Your instructions: Stop at the line containing "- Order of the": write out every line from the beginning of the entries up to and including it, minus the pictures.

=== Section Start ===

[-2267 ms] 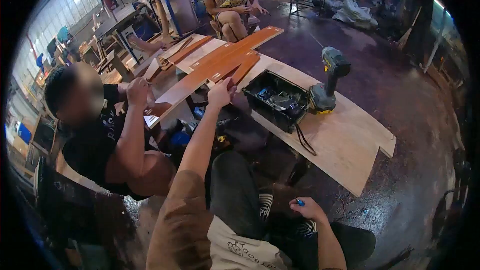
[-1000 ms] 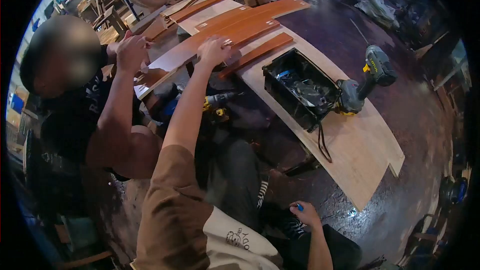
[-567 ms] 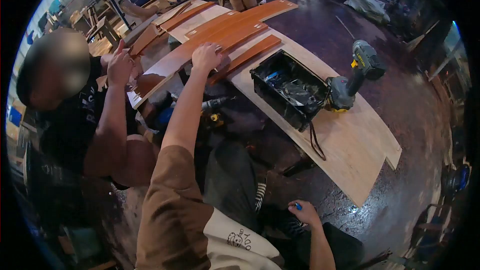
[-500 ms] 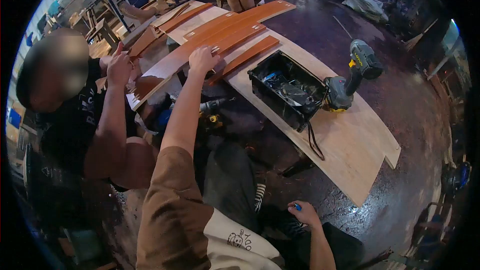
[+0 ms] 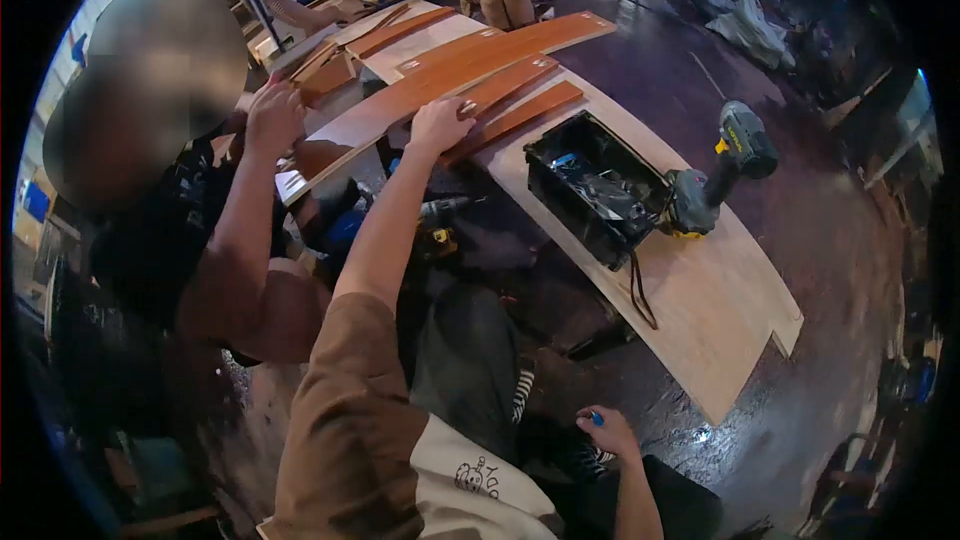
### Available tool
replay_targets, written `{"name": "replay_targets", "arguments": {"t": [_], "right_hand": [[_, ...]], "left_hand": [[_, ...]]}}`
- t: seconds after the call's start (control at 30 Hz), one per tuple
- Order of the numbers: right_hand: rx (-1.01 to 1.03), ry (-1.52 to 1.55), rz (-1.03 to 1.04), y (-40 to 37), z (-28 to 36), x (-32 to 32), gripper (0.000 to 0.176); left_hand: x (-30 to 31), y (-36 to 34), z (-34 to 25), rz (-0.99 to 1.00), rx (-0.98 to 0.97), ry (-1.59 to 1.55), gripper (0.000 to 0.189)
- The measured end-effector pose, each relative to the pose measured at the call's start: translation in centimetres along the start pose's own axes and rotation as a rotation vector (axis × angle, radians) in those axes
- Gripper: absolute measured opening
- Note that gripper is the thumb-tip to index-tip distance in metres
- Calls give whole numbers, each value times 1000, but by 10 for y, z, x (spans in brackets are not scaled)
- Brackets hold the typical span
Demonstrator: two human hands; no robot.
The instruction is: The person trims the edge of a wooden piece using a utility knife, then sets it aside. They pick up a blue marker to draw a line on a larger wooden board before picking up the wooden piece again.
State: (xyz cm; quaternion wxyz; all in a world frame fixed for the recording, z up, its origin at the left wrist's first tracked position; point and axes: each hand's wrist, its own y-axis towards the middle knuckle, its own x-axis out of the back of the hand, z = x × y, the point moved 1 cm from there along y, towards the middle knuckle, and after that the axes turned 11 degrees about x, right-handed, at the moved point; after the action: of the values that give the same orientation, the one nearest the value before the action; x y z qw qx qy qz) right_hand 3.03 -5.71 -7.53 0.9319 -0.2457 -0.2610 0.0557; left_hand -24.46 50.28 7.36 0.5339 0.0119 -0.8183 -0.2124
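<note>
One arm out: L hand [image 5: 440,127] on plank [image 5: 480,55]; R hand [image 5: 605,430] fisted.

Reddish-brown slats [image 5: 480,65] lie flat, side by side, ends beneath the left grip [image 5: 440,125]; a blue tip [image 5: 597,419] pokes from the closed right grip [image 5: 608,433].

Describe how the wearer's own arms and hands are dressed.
Both hands are bare, with no gloves or watch visible. The left hand ends a bare forearm coming out of a loose brown short sleeve. The right hand also has a bare forearm. The shirt's cream front panel carries a small dark print.
</note>
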Motion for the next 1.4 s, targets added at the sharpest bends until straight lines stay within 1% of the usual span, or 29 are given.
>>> {"name": "replay_targets", "arguments": {"t": [0.03,0.1,0.13,0.2,0.33,0.4,0.5,0.53,0.6,0.73,0.8,0.83,0.9,0.93,1.0,1.03,1.07,1.1,1.13,1.2,1.27,1.3,1.4], "right_hand": [[5,-9,8,1,-3,-1,34],[98,-1,-58,2,-14,-7,31],[101,-9,-54,4,-19,-9,31],[75,-7,-43,5,-23,-9,30],[96,-14,-37,3,-16,-8,30],[105,-73,-67,3,-16,-9,31],[64,-160,-90,-3,-8,-8,32],[66,-167,-84,-2,-14,-9,32],[43,-215,-52,3,-28,-13,35],[9,-308,-14,7,-34,-16,36],[-25,-353,1,6,-31,-16,38],[-22,-354,4,4,-29,-16,38],[7,-470,-61,1,-25,-18,39],[9,-465,-59,0,-26,-18,39],[18,-531,26,0,-31,-17,43],[15,-524,28,-3,-31,-20,43],[21,-489,-2,-5,-30,-21,39],[27,-456,-31,-6,-30,-21,35],[27,-453,-31,-4,-33,-21,35],[20,-533,156,0,-40,-23,34],[9,-535,198,-2,-23,-18,32],[-2,-538,239,-2,-17,-17,30],[49,-539,204,2,-19,-18,29]], "left_hand": [[0,-1,-1,-5,12,1,42],[1,-2,-2,-21,91,-81,48],[3,-2,1,-26,98,-83,48],[8,0,2,-37,26,-41,56],[15,-3,-1,28,83,1,55],[14,-2,-3,43,88,78,50],[12,-2,1,32,85,56,45],[12,-2,2,30,94,55,45],[13,-2,3,71,107,8,39],[3,-5,7,29,117,-21,41],[-6,-3,13,73,152,-70,47],[-19,-5,16,71,155,-68,47],[-33,-15,17,-553,-97,-16,51],[-17,-30,7,-552,-99,-12,51],[37,-86,-29,-407,6,-653,45],[48,-116,-36,-177,116,-846,42],[53,-145,-37,59,228,-1030,38],[52,-173,-37,214,188,-993,38],[50,-201,-37,366,150,-952,37],[46,-256,-44,644,-30,-581,37],[60,-286,-63,532,-30,-412,38],[61,-292,-63,452,-37,-506,37],[60,-293,-64,437,-21,-452,36]]}}
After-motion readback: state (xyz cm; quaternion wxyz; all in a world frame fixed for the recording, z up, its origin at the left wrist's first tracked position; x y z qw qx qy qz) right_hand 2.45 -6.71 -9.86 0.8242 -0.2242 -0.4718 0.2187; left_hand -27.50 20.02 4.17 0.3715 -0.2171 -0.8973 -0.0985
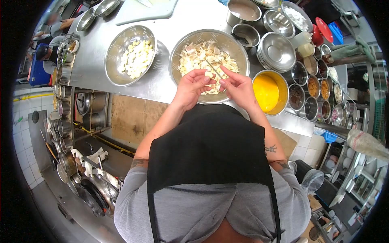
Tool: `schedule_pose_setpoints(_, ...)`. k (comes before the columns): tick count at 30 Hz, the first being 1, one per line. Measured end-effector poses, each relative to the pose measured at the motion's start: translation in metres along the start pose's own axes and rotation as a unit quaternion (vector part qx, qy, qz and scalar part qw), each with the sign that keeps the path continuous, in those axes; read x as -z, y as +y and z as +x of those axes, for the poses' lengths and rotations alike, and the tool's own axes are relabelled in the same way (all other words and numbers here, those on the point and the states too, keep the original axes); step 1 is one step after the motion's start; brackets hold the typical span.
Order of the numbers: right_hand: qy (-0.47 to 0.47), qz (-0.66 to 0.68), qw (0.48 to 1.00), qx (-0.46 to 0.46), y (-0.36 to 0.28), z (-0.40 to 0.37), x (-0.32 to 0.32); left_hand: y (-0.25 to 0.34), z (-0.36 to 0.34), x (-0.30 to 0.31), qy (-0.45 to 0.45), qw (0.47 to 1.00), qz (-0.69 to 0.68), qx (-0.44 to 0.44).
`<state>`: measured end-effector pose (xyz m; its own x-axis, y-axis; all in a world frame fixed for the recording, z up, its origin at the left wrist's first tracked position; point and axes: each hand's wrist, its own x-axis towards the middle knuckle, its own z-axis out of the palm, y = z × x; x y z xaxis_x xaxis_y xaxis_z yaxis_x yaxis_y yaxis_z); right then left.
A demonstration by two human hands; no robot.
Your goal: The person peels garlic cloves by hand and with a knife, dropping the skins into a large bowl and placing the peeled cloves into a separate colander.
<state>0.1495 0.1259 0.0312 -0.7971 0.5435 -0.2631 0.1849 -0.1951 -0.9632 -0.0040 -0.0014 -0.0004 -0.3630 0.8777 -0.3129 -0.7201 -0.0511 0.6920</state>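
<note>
My left hand (195, 86) pinches a pale garlic clove (208, 74) between thumb and fingers. In my right hand (238, 86) is a small knife (213, 68), its thin blade slanting up and left beside the clove. Both hands are over the near side of a perforated metal colander (175, 60), which is heaped with garlic cloves and papery skins (196, 54). To the left, a second colander (112, 67) holds smooth, peeled-looking cloves (137, 56). The knife's handle is mostly hidden by my right fingers.
A pot of yellow liquid (266, 93) stands close to my right forearm. Behind it are stacked metal bowls (277, 50) and a pot of brownish liquid (244, 11). A white cutting board (146, 14) lies at the far side. Several ingredient containers (313, 86) crowd the right; another person (52, 50) is far left.
</note>
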Motion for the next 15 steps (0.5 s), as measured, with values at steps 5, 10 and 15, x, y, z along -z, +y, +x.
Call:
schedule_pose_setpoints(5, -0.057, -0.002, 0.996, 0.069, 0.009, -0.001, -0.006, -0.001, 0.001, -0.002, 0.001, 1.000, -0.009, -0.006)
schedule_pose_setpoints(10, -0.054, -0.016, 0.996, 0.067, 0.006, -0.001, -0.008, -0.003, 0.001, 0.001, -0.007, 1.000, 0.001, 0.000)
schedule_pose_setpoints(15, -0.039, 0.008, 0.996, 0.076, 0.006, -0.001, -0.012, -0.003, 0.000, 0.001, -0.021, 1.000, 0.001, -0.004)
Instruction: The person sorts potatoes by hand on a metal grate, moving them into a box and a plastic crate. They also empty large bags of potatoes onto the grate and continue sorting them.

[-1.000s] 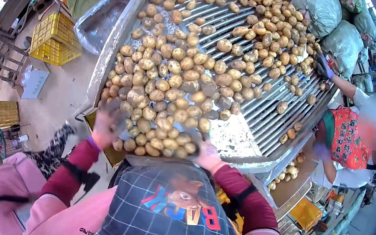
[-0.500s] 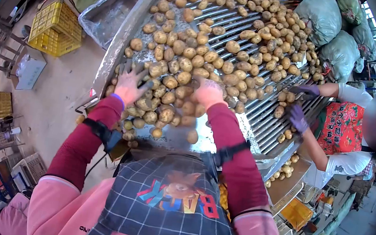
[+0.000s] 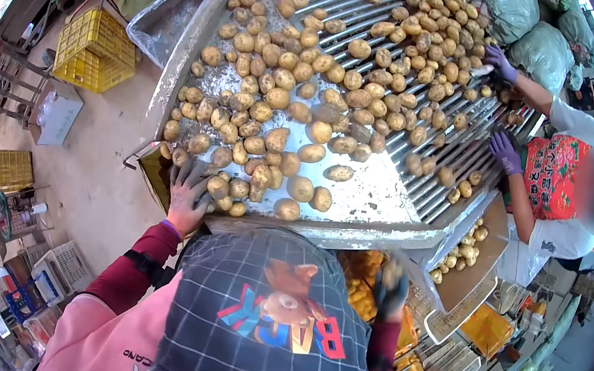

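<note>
Many potatoes [image 3: 279,98] are spread over a metal sorting table [image 3: 356,202] with a flat sheet near me and metal bars beyond. My left hand [image 3: 189,195], in a grey-coated glove, lies at the table's near left corner with its fingers spread, beside a few potatoes. Beyond the table's near edge, on the right, my right hand [image 3: 392,292] is gloved and blurred, with a potato [image 3: 392,274] in its fingers, above orange netting [image 3: 362,281].
Across the bars at the right stands a co-worker in a red apron [image 3: 550,176], purple-gloved hands at the bars. Filled sacks [image 3: 542,56] sit behind. Yellow crates [image 3: 96,50] and a plastic-lined bin [image 3: 170,17] are at the left. A cardboard tray [image 3: 483,263] holds potatoes at the right.
Both my hands have left the middle of the pile: the left moved to the near corner, the right off the near edge with a potato. Potatoes shifted, and the co-worker's hands moved apart.
</note>
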Demonstrator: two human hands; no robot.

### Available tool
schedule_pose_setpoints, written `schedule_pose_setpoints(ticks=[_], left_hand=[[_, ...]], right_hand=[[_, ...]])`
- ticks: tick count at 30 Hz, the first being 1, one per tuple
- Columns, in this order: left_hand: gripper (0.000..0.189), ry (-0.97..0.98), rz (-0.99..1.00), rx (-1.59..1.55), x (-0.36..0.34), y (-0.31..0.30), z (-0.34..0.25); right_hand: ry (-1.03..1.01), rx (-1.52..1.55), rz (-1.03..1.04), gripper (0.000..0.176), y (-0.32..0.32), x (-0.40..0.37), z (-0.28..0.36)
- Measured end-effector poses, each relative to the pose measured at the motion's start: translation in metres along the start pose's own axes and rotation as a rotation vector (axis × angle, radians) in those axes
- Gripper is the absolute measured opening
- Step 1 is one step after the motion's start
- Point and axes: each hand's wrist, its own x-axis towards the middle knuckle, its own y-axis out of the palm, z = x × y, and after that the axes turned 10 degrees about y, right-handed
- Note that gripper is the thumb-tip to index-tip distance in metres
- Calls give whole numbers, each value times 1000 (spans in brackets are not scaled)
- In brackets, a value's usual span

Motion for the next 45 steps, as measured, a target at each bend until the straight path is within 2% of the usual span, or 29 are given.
schedule_pose_setpoints(ticks=[1, 3, 4, 6, 7, 8, 10, 12, 13, 14, 16, 17, 18, 20, 22, 25, 27, 28, 30, 32, 33, 36, 38, 40, 41, 42, 43, 44, 45], left_hand=[[52, -36, -73, -56, 10, -9, -14], [52, 0, -172, -85, 32, -16, -39], [52, 20, -221, -103, 47, -18, -50], [49, 137, -47, -304, 82, -20, -73], [54, 355, 75, -242, 110, -25, -85], [62, 603, 286, -130, 132, 3, -97], [66, 585, 312, 12, 135, 17, -100], [63, 558, 308, 7, 125, 11, -95], [62, 554, 304, 8, 119, 6, -90], [59, 519, 332, 39, 110, 1, -83], [54, 439, 382, 96, 85, -7, -68], [52, 376, 340, 87, 72, -11, -62], [50, 308, 298, 76, 58, -15, -57], [50, 204, 229, 60, 38, -19, -44], [51, 136, 186, 43, 21, -18, -32], [53, -16, -40, 41, -2, -10, -27], [55, -177, -83, -36, -27, -7, -19], [53, -310, -194, -72, -49, 18, -7], [44, -427, -308, 37, -61, 19, -3], [44, -456, -375, 1, -30, 2, -18], [44, -475, -404, -13, -16, -5, -28], [45, -223, -387, -11, 46, -14, -38], [52, -97, -260, -28, 91, -30, -52], [48, -29, -228, -80, 128, -30, -62], [49, -16, -199, -122, 144, -22, -65], [49, 0, -176, -163, 160, -15, -68], [50, 63, -124, -188, 184, -11, -78], [52, 155, -69, -266, 206, 2, -87], [50, 255, -44, -264, 225, 10, -109]], right_hand=[[-40, 67, -89, 32, -41, -31, -18], [-114, 92, -315, 32, -128, -81, -57], [-256, -187, -451, 29, -252, -79, -96], [-389, -893, -609, 32, -279, -101, -94], [-416, -746, -680, 33, -270, -90, -78], [-448, -598, -741, 34, -252, -69, -57], [-486, -297, -860, 37, -168, -33, -13], [-790, -896, -699, 48, -40, 9, 26], [-707, -979, -556, 50, 32, 21, 35], [-749, -1347, -377, 56, 63, 45, 46], [-517, -1919, -259, 61, 96, 101, 31], [-163, -2136, -63, 65, 142, 111, 17], [-116, -2207, 272, 61, 133, 148, -18], [-170, -2373, 530, 38, 187, 148, -87], [-272, -2218, 733, 31, 205, 152, -130], [-357, -2446, 915, 31, 258, 159, -144], [-783, -2388, 459, 34, 285, 180, -139], [-919, -2270, 365, 36, 297, 201, -124], [-948, -2443, 364, 34, 293, 233, -124], [-740, -2586, 364, 42, 281, 244, -139], [-713, -2604, 448, 46, 272, 240, -143], [-549, -2216, 634, 39, 249, 212, -122], [-73, -1557, 479, 30, 228, 170, -72], [161, -643, 274, 31, 190, 114, -15], [59, -423, 179, 32, 126, 116, 5], [1, -240, 151, 30, 91, 85, 37], [-211, 63, 359, 30, 25, 91, 56], [-532, -67, 179, 35, 16, 64, 78], [-638, 151, -31, 37, -7, 53, 98]])
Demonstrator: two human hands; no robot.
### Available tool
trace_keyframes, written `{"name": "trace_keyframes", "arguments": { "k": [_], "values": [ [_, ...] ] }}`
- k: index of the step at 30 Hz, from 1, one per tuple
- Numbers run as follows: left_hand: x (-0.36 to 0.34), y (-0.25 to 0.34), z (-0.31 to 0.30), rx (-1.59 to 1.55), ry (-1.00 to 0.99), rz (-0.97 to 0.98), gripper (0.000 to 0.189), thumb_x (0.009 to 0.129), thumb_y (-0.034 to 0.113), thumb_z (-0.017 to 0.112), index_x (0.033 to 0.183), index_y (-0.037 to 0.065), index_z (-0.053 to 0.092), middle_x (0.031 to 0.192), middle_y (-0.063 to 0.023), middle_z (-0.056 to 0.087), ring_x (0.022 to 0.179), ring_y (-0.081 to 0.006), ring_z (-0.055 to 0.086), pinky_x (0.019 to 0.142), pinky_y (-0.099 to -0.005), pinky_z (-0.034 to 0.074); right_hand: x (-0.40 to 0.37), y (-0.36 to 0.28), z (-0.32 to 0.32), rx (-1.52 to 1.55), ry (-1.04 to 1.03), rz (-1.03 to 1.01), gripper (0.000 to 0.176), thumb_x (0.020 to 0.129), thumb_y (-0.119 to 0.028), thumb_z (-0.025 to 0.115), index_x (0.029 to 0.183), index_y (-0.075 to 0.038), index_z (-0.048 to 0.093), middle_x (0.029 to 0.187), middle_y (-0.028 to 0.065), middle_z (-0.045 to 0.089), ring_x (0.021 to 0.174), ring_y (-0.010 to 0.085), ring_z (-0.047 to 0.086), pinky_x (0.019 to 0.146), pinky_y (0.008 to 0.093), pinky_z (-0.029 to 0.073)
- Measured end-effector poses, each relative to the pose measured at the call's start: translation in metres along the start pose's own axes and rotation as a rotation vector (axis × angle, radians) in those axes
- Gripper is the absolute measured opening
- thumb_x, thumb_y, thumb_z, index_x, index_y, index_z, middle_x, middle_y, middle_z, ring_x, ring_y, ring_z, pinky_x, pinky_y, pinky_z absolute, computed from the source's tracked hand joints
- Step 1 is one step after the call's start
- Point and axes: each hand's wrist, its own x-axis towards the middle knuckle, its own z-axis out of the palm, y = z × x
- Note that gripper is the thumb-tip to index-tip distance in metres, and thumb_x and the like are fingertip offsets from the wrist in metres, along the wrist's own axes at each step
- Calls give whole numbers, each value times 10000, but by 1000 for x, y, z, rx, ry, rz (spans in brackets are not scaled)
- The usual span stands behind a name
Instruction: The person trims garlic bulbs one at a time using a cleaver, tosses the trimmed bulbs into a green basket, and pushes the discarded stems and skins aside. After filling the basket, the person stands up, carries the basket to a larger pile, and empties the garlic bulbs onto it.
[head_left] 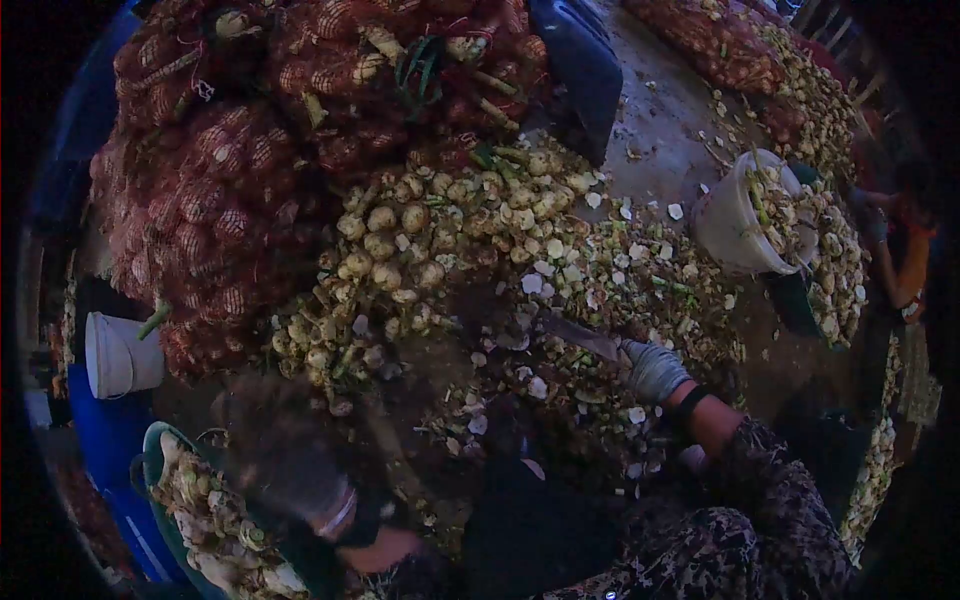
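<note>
My right hand (655,372), in a grey work glove with a dark band at the wrist, is wrapped round the handle of a knife (580,336). Its blade points left over cut pale trimmings (600,270) scattered on the ground. My left hand (300,475) is low on the left, beside a green-rimmed tub (155,468) filled with pale bulbs (205,515) that look like garlic. Motion smears its fingers, so I cannot make out their pose or anything in them. In front lies a heap of similar bulbs (385,245), some with stalks.
Red mesh sacks (210,220) full of bulbs are stacked at the upper left. A white bucket (125,355) stands below them. At right, another white bucket (725,220) tips over, with trimmings at its mouth. A co-worker (905,255) sits at the far right beside more bulbs.
</note>
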Motion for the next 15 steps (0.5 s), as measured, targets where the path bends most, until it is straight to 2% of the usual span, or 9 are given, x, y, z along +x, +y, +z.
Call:
{"name": "trace_keyframes", "arguments": {
  "k": [5, 6, 11, 12, 14, 15],
  "values": [
    [34, 141, 38, -2379, -751, -677, 695, 829, 331, 657, 1408, 37, 407, 1334, -175, 529, 1224, -330, 516, 1012, -443, 423, -5, 20, 1, -109, 34, 10, 328, 875, -324, 589, 1140, -131, 595, 909, 187, 669, 826, 401, 635, 732, 489, 497],
    [44, 165, 48, -2387, -753, -682, 695, 829, 331, 657, 1408, 37, 407, 1334, -175, 529, 1224, -330, 516, 1012, -443, 423, -4, 21, -1, -106, 35, 35, 318, 873, -310, 589, 1132, -127, 598, 913, 189, 669, 828, 398, 637, 730, 484, 497],
    [69, 245, 107, -1138, -903, -77, 703, 785, 408, 710, 1332, 26, 488, 1260, -249, 559, 1173, -414, 521, 974, -465, 430, 6, 18, 2, 9, 14, 53, 319, 873, -328, 599, 1111, -117, 596, 901, 189, 668, 831, 393, 640, 720, 485, 496],
    [68, 247, 104, -1142, -911, -72, 703, 785, 408, 710, 1332, 26, 488, 1260, -249, 559, 1173, -414, 521, 974, -465, 430, 11, 12, 1, 34, -16, 87, 328, 865, -329, 612, 1112, -114, 594, 898, 190, 667, 838, 392, 641, 722, 484, 497],
    [67, 245, 91, -1092, -755, -84, 712, 778, 450, 710, 1314, 27, 506, 1257, -248, 566, 1164, -414, 527, 958, -472, 439, 15, -4, -8, 42, -62, 76, 339, 855, -329, 624, 1112, -110, 592, 897, 188, 666, 837, 393, 638, 723, 483, 495],
    [65, 237, 79, -1096, -761, -73, 712, 778, 450, 710, 1314, 27, 506, 1257, -248, 566, 1164, -414, 527, 958, -472, 439, 16, -12, -12, 55, -108, 57, 350, 845, -330, 635, 1112, -107, 590, 897, 185, 665, 837, 395, 635, 724, 483, 494]
  ]
}}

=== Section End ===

Solution:
[-2267 ms] 
[-1000 ms] 
[-567 ms] 
[-500 ms] 
[+0 ms] 
### Available tool
replay_targets, written `{"name": "replay_targets", "arguments": {"t": [_], "right_hand": [[_, ...]], "left_hand": [[_, ...]]}}`
- t: seconds after the call's start (control at 30 Hz), one per tuple
- Order of the numbers: right_hand: rx (-1.01 to 1.03), ry (-1.52 to 1.55), rz (-1.03 to 1.04), y (-40 to 37), z (-28 to 36), x (-32 to 32), gripper (0.000 to 0.176); left_hand: x (-30 to 31), y (-36 to 34), z (-34 to 25), rz (-0.99 to 1.00), rx (-0.98 to 0.97), ry (-1.59 to 1.55), gripper (0.000 to 0.189)

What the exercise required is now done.